# GOAL OF THE EXERCISE:
The lines to copy are those in the listing below that contain the word "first".

# SUPPLIED INFORMATION:
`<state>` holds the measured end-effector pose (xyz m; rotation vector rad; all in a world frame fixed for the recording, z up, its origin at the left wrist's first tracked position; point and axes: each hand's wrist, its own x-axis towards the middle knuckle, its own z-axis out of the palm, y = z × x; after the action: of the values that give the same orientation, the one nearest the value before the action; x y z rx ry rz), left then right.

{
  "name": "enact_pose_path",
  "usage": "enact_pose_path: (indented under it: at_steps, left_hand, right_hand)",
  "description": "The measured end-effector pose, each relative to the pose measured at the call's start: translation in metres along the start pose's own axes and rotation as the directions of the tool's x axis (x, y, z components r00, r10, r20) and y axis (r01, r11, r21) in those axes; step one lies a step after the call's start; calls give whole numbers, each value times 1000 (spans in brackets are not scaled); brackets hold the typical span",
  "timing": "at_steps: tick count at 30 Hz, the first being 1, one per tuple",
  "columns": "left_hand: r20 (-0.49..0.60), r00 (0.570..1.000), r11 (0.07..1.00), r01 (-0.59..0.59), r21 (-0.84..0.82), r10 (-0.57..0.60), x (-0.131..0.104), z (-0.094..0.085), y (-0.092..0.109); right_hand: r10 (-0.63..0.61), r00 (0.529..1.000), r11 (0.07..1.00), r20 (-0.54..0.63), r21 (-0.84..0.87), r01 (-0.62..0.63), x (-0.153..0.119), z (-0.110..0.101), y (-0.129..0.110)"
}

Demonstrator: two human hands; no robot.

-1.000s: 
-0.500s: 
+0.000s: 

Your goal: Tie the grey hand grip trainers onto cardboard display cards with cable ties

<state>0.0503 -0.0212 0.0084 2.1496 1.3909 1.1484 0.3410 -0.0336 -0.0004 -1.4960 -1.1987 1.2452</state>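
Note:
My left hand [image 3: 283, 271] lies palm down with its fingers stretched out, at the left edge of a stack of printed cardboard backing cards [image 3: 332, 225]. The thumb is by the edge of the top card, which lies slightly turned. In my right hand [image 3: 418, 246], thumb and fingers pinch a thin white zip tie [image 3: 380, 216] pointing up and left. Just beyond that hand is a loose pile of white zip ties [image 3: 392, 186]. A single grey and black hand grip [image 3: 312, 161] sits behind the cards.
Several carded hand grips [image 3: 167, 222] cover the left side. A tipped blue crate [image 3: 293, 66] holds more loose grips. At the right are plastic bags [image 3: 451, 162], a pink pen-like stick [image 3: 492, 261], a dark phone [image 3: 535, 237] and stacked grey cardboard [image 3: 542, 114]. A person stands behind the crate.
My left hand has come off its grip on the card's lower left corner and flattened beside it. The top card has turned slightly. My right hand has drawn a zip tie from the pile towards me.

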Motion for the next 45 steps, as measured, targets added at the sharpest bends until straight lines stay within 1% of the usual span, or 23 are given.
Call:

# OUTPUT BELOW:
`<state>` holds the measured end-effector pose (xyz m; rotation vector rad; all in a world frame fixed for the recording, z up, its origin at the left wrist's first tracked position; point and axes: each hand's wrist, its own x-axis towards the middle knuckle, its own z-axis out of the palm, y = z × x; after the action: of the values that give the same orientation, the one nearest the value before the action; x y z rx ry rz), left then right.
  "timing": "at_steps: tick count at 30 Hz, the first being 1, one per tuple",

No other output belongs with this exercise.